If you’re a high-net-worth investor or family office, chances are you’ve benefited handsomely from the equity bull market of the past decade. Staying long US large-cap indices has been the winning strategy. Mega-cap tech, AI narratives and index flows have done the heavy lifting.
But as the old saying goes: “Pigs get slaughtered.” Staying too long at this party may be playing with fire. Unlike benchmark-tied superannuation funds that must run with the herd, family offices and private investors enjoy something more valuable: flexibility.
At today’s valuation extremes, flexibility isn’t just an advantage – it’s a weapon.
David Rosenberg (Rosenberg Research) has been clear: “Starting valuations determine future returns. Overpay and you borrow from tomorrow’s performance.”
David Collum (Cornell University) is even blunter: “Mean reversion is undefeated. Every cycle resolves the same way – painfully.”
From these current US large-cap levels, history points to potential 30 per cent–60 per cent draw-downs when valuations normalise.
Timing is unknown, but at least you can apply some practical suggestions (below) to protect the massive gains enjoyed over recent periods.
The problem with today’s market positioning
The crowd has gone all-in on one story:
- Long everything AI and mega-cap tech.
- Assuming lower interest rates will justify valuations.
- Underweight duration (convexity), leaving portfolios exposed.
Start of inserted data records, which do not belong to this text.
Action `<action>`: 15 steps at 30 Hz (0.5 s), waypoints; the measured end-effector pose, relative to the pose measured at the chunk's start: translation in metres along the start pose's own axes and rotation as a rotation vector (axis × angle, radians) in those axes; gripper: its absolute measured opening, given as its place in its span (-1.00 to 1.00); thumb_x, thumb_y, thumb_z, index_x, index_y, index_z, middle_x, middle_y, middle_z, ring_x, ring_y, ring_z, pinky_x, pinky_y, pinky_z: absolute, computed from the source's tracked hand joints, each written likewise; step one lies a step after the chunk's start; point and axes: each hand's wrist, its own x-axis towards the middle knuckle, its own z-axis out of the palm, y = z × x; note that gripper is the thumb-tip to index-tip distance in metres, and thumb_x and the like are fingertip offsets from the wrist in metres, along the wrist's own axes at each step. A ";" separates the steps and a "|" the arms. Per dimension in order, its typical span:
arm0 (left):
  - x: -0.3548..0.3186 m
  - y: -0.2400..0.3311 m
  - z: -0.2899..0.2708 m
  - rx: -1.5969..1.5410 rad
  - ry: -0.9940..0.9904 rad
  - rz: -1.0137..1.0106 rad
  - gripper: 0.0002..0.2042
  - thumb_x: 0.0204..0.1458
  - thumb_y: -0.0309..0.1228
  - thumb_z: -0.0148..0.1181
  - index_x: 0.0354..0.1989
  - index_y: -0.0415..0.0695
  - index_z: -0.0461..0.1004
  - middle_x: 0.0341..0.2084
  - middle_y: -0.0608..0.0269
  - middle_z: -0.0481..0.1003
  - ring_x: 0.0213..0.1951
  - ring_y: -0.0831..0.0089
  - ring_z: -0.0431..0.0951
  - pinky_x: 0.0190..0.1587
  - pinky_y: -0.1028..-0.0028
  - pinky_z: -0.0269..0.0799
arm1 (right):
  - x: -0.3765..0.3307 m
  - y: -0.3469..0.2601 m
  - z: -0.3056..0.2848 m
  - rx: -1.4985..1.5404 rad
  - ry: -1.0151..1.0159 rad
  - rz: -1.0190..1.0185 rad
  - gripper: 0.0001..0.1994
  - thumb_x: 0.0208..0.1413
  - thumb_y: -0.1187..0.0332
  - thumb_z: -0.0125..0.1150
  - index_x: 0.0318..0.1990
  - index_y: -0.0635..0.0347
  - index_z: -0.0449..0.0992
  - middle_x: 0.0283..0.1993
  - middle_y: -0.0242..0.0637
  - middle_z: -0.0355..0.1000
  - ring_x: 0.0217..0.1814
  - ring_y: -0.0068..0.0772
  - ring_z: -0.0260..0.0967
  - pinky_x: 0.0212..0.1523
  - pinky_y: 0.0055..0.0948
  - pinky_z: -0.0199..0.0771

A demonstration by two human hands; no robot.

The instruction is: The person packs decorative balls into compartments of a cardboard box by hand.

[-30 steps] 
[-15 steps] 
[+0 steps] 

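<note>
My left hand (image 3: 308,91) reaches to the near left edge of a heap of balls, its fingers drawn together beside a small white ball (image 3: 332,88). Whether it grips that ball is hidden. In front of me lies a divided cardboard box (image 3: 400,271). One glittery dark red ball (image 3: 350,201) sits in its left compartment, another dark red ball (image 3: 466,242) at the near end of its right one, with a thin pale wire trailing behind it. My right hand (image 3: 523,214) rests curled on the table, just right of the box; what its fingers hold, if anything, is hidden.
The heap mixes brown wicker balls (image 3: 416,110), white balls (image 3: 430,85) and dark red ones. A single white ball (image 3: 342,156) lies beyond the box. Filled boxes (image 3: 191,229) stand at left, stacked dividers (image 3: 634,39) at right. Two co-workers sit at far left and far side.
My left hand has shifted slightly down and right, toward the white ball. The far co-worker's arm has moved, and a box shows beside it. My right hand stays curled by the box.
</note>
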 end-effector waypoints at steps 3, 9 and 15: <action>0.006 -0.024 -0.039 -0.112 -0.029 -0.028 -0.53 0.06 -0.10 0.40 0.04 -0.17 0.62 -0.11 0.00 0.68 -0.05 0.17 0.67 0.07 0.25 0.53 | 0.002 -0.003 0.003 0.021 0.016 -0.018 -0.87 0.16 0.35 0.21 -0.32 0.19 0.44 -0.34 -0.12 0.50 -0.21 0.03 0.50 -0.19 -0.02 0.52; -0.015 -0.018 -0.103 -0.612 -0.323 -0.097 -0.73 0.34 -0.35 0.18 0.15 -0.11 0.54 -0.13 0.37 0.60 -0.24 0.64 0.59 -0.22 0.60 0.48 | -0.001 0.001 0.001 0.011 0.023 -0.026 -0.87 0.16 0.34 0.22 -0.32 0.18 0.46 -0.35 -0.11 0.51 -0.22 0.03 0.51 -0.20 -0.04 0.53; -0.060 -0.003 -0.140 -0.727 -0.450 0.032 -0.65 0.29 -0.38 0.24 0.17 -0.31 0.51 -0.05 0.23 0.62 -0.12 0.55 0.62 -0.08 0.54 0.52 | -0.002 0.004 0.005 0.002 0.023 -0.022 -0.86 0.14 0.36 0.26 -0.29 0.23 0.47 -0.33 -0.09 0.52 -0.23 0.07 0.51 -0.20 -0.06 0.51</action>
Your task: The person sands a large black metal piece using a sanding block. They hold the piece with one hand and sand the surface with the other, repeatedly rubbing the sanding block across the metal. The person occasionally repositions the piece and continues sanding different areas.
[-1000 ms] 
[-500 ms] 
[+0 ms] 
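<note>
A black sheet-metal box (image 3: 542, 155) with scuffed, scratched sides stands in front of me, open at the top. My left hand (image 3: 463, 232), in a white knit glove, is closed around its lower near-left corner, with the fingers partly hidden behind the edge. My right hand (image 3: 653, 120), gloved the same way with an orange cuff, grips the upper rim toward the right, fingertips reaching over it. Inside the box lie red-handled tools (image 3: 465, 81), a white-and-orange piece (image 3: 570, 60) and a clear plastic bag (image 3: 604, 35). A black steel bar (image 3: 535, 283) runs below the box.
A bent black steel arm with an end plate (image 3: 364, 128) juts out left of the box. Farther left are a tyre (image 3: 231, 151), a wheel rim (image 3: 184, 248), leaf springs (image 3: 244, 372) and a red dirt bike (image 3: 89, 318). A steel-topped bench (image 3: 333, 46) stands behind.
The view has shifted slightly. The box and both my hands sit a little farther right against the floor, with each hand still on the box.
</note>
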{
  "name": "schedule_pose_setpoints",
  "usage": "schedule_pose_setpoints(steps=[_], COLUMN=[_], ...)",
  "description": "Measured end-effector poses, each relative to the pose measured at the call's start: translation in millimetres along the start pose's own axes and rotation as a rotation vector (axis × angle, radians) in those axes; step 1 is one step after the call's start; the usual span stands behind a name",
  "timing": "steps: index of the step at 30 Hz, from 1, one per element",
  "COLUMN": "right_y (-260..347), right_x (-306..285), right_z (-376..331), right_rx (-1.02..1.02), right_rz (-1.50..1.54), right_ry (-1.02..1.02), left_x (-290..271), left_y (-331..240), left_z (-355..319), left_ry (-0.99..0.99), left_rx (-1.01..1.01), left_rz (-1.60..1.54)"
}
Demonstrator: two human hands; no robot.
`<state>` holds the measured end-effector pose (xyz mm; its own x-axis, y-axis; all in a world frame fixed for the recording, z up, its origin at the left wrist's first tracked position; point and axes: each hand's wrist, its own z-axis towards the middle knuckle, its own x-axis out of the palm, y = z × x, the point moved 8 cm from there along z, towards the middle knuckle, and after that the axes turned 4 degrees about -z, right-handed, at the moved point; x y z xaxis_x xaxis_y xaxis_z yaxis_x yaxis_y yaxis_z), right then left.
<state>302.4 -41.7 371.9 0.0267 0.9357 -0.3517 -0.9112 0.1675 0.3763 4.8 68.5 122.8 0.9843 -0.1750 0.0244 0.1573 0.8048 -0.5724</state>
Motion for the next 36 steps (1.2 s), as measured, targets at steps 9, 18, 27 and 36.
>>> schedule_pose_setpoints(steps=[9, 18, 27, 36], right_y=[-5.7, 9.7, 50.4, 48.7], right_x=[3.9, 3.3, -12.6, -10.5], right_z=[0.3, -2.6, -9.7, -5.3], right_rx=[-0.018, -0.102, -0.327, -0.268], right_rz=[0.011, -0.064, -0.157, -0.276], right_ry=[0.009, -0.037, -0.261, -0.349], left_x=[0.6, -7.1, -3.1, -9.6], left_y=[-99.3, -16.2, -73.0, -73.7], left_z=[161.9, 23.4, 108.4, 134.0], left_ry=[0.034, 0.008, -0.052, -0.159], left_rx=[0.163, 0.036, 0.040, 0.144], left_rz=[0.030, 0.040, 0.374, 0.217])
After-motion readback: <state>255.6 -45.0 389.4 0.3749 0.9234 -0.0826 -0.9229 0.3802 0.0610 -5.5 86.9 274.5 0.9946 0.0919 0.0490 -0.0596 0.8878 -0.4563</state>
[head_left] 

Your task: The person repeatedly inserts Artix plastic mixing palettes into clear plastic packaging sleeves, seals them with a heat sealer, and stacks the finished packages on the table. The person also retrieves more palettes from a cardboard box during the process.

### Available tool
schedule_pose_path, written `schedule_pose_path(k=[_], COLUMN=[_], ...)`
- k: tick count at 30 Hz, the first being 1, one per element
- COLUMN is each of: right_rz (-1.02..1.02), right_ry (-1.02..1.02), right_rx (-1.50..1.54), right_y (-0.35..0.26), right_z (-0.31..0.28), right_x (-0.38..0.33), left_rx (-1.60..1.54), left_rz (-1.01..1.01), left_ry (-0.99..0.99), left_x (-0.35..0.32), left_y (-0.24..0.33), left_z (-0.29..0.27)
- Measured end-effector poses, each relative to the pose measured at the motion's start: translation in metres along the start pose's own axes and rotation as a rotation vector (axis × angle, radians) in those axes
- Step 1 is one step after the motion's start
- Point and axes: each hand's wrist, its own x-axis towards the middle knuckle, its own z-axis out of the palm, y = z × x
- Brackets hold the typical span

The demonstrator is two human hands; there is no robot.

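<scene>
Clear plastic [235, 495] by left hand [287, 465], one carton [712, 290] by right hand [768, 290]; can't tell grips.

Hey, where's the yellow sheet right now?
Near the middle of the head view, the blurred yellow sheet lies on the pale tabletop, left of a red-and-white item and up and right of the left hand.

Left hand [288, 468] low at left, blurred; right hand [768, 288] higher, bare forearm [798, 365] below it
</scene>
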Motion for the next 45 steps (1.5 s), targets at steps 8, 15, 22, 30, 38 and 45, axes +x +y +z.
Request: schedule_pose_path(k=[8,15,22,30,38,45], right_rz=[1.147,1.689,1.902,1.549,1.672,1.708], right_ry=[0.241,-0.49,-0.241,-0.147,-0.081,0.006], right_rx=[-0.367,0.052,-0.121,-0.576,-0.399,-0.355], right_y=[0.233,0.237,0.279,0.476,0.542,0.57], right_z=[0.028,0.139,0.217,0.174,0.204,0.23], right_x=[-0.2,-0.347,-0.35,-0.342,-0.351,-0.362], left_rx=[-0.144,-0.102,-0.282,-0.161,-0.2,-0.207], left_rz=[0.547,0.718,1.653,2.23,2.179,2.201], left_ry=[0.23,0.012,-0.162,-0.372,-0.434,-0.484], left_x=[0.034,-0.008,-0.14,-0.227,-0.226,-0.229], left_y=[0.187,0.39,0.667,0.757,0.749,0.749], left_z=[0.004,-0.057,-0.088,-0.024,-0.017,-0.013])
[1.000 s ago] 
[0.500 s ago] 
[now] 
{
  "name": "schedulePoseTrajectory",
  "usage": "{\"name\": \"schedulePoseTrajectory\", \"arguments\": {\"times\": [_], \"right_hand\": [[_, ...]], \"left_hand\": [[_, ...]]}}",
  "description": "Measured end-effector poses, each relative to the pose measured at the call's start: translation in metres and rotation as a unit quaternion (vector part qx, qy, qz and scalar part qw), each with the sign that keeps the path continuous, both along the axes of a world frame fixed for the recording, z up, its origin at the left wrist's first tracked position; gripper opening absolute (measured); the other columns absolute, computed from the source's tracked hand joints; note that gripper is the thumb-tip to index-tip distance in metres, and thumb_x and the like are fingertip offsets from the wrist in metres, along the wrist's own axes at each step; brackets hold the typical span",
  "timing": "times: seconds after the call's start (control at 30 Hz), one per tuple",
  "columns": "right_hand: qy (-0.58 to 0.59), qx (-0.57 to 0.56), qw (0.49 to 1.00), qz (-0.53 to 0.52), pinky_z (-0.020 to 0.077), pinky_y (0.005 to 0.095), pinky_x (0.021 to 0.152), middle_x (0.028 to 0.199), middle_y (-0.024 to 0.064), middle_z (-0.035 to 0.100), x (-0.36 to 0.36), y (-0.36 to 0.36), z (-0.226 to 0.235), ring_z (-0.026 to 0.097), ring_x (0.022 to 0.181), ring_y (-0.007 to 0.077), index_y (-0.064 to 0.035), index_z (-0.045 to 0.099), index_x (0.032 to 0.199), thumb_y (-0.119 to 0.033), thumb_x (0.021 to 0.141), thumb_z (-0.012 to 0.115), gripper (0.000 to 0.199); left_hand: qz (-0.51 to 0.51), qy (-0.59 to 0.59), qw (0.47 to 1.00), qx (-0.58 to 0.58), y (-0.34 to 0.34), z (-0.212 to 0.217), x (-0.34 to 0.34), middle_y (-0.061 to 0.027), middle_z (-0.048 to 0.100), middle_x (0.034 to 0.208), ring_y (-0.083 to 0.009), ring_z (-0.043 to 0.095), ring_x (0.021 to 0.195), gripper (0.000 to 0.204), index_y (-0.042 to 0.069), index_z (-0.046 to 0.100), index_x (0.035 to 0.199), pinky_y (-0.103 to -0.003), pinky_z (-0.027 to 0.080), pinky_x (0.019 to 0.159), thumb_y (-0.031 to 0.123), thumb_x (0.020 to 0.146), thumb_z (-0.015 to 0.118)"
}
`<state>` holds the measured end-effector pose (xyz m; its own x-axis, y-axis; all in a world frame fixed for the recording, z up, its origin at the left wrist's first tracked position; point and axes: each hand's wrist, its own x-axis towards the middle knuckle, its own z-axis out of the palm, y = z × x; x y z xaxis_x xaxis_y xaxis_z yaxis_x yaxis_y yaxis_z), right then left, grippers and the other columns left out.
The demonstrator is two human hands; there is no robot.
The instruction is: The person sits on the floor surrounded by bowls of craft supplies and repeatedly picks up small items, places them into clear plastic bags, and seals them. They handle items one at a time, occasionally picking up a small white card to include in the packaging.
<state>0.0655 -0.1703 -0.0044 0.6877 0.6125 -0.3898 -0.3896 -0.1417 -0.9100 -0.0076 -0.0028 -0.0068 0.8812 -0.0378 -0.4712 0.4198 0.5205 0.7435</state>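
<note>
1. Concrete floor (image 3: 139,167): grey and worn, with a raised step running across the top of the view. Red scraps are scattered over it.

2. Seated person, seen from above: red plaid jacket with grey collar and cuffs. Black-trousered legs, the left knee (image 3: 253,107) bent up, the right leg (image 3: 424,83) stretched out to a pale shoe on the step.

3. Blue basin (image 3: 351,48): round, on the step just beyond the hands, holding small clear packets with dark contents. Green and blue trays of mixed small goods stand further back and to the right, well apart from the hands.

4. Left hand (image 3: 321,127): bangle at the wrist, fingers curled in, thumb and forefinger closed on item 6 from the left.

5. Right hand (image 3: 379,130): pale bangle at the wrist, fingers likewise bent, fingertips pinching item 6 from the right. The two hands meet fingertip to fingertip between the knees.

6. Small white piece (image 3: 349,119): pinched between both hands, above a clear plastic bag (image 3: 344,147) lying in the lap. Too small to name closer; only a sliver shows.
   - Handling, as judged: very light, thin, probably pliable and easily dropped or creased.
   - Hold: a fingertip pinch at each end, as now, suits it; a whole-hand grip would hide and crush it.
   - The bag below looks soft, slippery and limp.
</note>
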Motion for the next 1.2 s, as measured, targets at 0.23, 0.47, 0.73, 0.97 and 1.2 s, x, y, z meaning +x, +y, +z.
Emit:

But technology’s cash flows are most sensitive not to the Federal Funds rate, but to 5–10 year Treasury yields. If those back-up – even modestly – the maths underpinning today’s valuations falls apart. Add-in record debt loads, slowing global growth and rising unemployment risk, and the AI-driven optimism starts to look fragile.
As Rosenberg has warned: “Cycles don’t die of old age; they die of excess and of policy error.” Right now, excess is everywhere, and the margin of safety is gone.
At a minimum, we should be positioning ourselves closer to the fire exit – in case someone yells “fire!” in this crowded theatre.
Why HNW and family offices are different
Superannuation funds and many retail advisors are forced into benchmark hugging – career risk punishes deviation from the herd’s strategic allocation benchmarks. But family offices and private investors have a mandate that’s very different:
- Preserve capital first.
- Maintain liquidity.
- Wait for opportunity.
Collum often reminds readers in his recommended Year in Review writings:” those who keep cash and courage in reserve buy assets at generational discounts when the herd is forced to sell.”
Suggested positioning adjustment ideas now (not financial advice)
If you believe the laws of gravity still apply, consider these moves:
- Protective hedges / Long-volatility exposures (especially if you are avoiding duration)
- Replacement trades – e.g. Equity call strategies and reduction of physical exposure
- Alternative return streams – ( High quality private credit, selected hedge fund strategies, top-tier private market plays)
- Listed growth alternatives – listed property, listed infrastructure, equally weighted indices have less stretched historical valuations versus large-cap indices
- Diversified equity exposures – small-cap value, lower-volatility strategies, fundamental
- Geographic diversification – lower valuation multiples in places like Japan, China, emerging markets and Australia
- Liquidity discipline – re-balance more frequently from equity ‘wins,’ to diversify
Case Shiller PE
The bottom line
Yes, AI will deliver real productivity gains. But as Rosenberg and Collum both emphasise, the narrative always collides with valuation gravity. Debt, demographics, slowing global growth, and the sensitivity of tech to long-term rates make today’s optimism precarious.
For family offices and HNW investors, the choice is clear: chase the herd a little longer, or preserve capital and prepare to be a buyer when mean reversion resets the playing field.
History shows who wins: those who step aside before the cliff, not those who run with the sheep.
Michael Armitage CAIA is principal of Fundlab Strategic Consulting Pty. Ltd.
Disclaimer: This article is provided for informational and educational purposes only and does not constitute financial product advice, investment advice, or a recommendation to buy or sell any security, derivative, or investment strategy. The views expressed are those of the author and are based on information believed to be reliable at the time of writing, but no representation or warranty is made as to accuracy, completeness, or fitness for purpose. Past performance is not indicative of future results. Readers should seek their own independent legal, financial, tax, or other professional advice before making any investment decisions.